Reviso mi celular nuevamente pero específicamente su conversación conmigo, quiero escribirle de vuelta pero tengo miedo, no sé sinceramente que escribirle. Llego a mi estación y no tengo tiempo para escribirle pues salgo corriendo, todo por salvar la materia y no tener que volver a ver a ese profesor de nuevo.
Sin preverlo mi pie aterriza en un gran hueco y me lo doblo cayendo sin remedio al suelo, mi pantalón se rompe y mi rodilla se raspa, pero lo que más me duele es mi pierna, me duele mucho. Unas personas que pasan por el lugar me ayudan y me levantan del suelo pero cuando pongo mi pie en el piso grito de dolor.
— No puedo –Digo entre lloriqueos y alguien levanta mi libro.
— ¿En el lugar donde estudias hay una enfermería? –Un señor amablemente me pregunta y yo le asiento. Como si fuera muy ligera me levanta y me ayuda a llegar a la universidad.
Según la señorita Grandeneey me he roto el peroné pero hay dos cosas buenas de la situación, la primera que estoy estrenando un nuevo yeso y la segunda es que el profesor Porla me tiene que dar una oportunidad y hacerme el parcial nuevamente pues es un secreto para todos que iba tarde y según yo este accidente me retrasó.

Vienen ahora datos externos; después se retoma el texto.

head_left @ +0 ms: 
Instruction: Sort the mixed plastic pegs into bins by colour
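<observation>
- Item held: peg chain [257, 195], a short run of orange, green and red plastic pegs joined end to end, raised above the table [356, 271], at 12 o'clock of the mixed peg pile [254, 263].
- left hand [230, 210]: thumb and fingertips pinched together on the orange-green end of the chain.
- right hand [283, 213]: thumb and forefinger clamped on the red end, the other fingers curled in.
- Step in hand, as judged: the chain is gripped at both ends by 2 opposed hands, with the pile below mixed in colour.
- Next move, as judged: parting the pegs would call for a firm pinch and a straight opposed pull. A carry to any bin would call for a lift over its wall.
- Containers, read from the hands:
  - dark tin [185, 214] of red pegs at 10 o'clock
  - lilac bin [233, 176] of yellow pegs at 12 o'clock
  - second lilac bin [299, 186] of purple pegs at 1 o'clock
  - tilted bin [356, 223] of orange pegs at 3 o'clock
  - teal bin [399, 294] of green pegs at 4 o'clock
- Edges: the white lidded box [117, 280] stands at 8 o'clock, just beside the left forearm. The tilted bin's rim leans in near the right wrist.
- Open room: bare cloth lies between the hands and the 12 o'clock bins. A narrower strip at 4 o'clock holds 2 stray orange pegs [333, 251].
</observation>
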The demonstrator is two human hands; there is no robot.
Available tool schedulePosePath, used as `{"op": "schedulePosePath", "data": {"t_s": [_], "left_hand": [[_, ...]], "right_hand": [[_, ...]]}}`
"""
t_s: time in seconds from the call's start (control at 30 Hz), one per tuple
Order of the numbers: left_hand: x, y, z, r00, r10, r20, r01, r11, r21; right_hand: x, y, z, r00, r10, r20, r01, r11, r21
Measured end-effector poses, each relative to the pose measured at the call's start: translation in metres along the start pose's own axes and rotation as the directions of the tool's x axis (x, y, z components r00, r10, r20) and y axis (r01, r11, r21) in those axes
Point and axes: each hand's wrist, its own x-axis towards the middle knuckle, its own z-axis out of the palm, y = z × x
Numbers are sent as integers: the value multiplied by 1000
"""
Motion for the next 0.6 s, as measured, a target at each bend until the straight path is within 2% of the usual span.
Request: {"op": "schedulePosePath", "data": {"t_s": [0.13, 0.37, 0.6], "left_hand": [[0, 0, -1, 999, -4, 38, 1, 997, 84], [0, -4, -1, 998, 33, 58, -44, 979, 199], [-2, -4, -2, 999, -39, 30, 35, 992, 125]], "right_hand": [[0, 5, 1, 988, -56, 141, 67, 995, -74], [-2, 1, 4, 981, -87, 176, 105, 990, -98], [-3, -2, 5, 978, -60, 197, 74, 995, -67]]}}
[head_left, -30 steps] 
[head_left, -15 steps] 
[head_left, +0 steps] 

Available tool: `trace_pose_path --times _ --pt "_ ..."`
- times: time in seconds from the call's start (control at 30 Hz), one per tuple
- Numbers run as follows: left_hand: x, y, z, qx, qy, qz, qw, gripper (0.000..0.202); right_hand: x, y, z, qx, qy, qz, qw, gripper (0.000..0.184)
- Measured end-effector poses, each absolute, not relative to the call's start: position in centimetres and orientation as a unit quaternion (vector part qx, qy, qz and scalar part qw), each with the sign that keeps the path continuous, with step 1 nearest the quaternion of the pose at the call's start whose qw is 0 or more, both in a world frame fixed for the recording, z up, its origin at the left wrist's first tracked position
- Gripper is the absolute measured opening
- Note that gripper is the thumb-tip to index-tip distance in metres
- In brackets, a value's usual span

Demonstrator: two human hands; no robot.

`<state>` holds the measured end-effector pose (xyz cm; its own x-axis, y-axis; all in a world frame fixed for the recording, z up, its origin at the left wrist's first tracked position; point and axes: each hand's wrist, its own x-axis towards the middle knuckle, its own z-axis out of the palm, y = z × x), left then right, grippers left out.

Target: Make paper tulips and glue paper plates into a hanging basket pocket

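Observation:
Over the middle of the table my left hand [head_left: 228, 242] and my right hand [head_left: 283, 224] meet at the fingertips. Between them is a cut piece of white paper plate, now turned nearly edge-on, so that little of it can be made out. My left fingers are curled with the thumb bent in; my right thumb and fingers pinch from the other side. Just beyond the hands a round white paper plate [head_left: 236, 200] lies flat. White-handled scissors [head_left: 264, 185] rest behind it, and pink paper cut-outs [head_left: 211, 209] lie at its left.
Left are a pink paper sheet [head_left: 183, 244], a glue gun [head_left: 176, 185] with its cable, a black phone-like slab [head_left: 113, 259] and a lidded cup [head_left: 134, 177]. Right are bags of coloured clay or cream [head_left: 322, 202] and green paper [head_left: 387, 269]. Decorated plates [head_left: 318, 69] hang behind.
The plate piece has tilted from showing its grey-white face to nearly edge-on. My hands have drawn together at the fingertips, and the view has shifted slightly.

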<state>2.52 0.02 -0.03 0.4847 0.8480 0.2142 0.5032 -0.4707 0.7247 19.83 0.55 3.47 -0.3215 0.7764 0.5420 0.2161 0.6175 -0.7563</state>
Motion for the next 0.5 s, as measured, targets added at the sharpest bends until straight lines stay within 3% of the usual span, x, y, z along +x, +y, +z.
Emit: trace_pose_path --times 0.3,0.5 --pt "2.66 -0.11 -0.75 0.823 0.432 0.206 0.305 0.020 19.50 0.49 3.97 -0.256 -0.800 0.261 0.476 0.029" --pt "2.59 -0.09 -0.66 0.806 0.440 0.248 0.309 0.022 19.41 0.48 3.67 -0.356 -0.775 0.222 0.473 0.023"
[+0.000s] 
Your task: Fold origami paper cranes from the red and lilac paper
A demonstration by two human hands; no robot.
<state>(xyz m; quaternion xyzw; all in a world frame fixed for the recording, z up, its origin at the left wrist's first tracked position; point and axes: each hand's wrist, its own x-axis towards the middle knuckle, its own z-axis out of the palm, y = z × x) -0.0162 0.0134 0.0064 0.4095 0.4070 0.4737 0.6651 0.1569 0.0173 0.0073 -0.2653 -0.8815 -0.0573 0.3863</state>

Estoy en la camilla del hospital al que me trasladaron esperando que mi madre venga a recogerme y me pueda ir con ella, han pasado más de cinco horas y creo que le he tomado odio a los hospitales o a sus enfermeras. Tengo dos hermosas muletas a mi lado y levanto la vista para ver una cabeza rubia que entra al pasillo donde me tienen tirada.
— ¿Cómo está la mujer más de malas y de buenas de este mundo?
— Me duele mucho mi pie –Rápidamente busca mi celular para confirmar que Gray me haya dado su numero y sonríe dando saltos cuando ve que es cierto.
— Escríbele, Juvia. Para eso te dio su numero. –Niego con la cabeza y le quitó la mirada.
— Eres una gallina.
— No lo soy.
— Entonces apuesto que no eres capaz de escribirle, si yo gano me darás el postre por una semana –los dulces me motivan y cuando estoy a punto de escribirle un mensaje acompañado de una imagen llega a nuestra conversación.
"Soy músico, escribí una canción de lo que nos sucedió esta mañana. ¿Quieres oírla?...Otra foto para que se la muestres a tu amiga" Se ve hermoso acompañado de su guitarra y debo aceptar que los músicos siempre me han encantado.
Pongo los dedos en el teclado de mi celular y le demuestro a Lucy que no soy una gallina y que tendré almuerzo y postre por toda una semana gratis.
Final, final de los finales del OS espero enserio que les haya gustado.
Pregunta: ¿Han tenido Amores cortos en los medios de transporte?